Task details: Scan the entries for the word "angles" and report how many lines contain it, as a number with no other words.

Material for this exercise:

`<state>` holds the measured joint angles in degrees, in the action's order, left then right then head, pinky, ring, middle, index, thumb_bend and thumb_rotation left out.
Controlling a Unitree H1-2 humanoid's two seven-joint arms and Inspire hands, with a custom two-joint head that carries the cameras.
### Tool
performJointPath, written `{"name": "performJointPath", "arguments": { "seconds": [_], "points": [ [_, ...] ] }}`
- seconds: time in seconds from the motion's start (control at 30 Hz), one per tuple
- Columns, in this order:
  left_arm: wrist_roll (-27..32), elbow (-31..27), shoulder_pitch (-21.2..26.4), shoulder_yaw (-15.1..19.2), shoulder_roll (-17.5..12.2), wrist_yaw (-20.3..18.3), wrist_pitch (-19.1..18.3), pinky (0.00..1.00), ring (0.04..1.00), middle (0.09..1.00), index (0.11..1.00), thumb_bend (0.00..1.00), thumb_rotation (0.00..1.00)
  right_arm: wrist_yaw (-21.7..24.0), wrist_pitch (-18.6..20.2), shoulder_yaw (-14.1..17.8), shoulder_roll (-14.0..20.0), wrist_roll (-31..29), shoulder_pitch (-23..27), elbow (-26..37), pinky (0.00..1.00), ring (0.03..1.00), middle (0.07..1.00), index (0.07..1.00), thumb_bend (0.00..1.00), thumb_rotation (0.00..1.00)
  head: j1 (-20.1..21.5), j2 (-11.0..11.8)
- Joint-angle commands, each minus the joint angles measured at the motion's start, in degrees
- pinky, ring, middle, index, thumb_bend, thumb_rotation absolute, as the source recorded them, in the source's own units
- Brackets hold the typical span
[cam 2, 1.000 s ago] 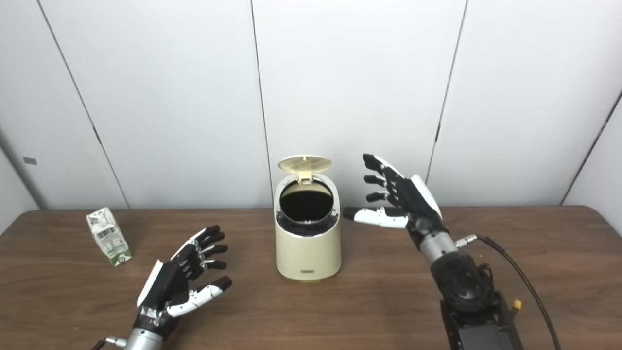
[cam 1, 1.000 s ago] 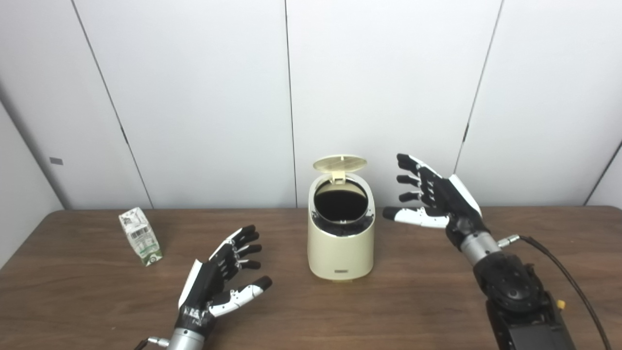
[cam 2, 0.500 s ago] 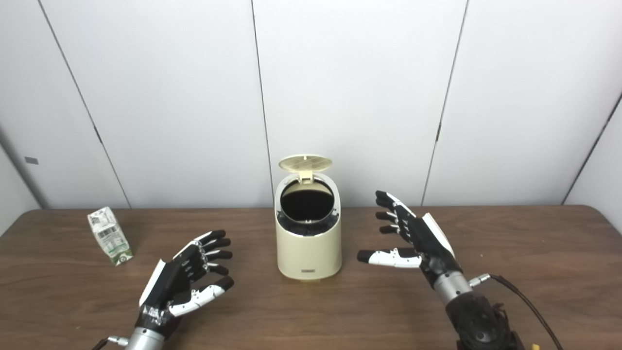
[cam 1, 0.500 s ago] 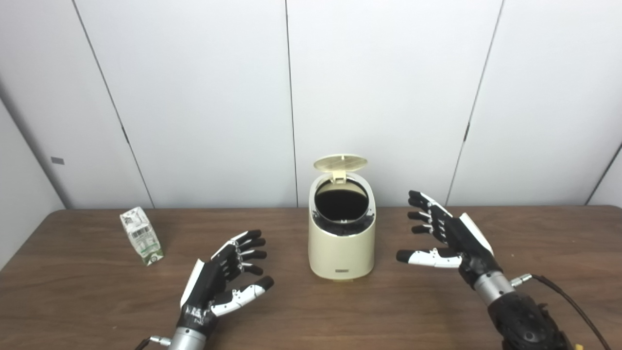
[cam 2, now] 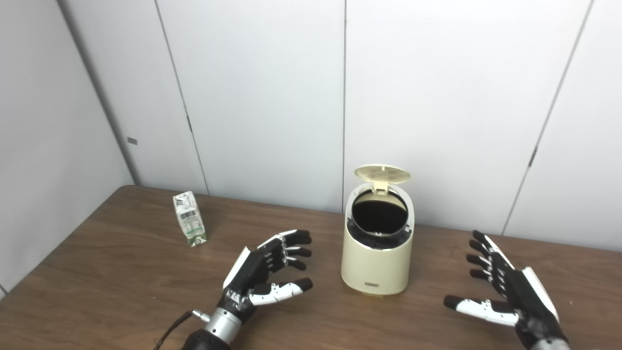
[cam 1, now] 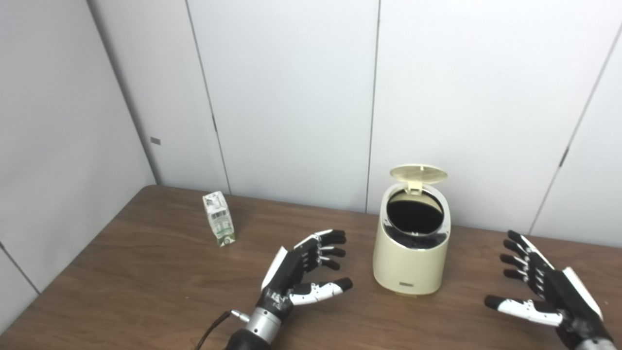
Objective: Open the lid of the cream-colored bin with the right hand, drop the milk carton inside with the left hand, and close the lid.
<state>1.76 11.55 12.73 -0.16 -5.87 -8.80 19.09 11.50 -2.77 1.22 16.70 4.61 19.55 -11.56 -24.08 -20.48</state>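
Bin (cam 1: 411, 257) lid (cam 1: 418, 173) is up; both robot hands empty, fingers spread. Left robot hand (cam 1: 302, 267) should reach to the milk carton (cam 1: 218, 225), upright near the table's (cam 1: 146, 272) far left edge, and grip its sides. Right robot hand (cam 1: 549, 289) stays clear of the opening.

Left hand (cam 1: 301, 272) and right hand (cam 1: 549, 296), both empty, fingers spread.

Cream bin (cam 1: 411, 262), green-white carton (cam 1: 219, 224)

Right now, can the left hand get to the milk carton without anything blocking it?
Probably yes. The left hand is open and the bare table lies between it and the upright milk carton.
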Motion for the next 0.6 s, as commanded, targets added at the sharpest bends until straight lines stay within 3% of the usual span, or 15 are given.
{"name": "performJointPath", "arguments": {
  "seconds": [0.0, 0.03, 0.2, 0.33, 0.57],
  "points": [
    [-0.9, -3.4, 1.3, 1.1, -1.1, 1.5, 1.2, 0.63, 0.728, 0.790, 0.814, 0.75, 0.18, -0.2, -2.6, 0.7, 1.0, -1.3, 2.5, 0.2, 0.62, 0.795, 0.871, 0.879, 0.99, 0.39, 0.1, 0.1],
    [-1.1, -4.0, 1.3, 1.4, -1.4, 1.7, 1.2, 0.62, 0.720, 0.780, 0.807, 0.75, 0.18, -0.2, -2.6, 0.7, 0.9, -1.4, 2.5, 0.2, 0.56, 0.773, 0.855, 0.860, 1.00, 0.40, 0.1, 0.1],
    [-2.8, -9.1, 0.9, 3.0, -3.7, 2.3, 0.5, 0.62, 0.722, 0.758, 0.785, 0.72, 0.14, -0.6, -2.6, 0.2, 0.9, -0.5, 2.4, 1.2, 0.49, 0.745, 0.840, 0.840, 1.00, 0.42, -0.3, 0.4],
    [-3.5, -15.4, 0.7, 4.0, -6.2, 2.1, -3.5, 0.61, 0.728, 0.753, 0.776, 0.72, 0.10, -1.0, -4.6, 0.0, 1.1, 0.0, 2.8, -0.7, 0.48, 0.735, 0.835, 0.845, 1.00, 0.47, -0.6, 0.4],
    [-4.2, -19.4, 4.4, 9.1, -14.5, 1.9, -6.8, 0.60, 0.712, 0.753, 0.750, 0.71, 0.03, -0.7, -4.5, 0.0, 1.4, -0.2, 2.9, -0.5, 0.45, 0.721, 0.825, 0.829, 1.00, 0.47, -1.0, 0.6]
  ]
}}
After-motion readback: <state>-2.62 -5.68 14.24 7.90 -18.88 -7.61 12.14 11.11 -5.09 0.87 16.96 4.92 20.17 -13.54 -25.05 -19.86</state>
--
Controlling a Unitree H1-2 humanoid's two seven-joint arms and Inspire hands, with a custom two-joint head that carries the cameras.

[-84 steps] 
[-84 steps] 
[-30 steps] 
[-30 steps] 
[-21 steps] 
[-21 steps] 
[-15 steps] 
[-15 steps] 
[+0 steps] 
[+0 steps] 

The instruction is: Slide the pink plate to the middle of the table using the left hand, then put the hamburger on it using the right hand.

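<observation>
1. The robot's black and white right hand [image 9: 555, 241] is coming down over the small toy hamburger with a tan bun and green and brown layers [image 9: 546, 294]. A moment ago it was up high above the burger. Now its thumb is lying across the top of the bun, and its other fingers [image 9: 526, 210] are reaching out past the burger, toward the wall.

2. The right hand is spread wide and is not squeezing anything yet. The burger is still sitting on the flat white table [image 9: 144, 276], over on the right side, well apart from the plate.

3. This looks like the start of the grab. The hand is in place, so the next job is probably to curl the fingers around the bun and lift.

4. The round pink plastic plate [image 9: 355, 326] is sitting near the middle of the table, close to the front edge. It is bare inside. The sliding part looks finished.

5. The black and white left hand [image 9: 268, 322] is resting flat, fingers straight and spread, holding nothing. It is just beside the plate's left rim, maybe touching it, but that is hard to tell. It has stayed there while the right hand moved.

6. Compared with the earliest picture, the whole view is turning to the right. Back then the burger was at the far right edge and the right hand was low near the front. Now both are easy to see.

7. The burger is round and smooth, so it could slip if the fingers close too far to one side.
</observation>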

Solution: 2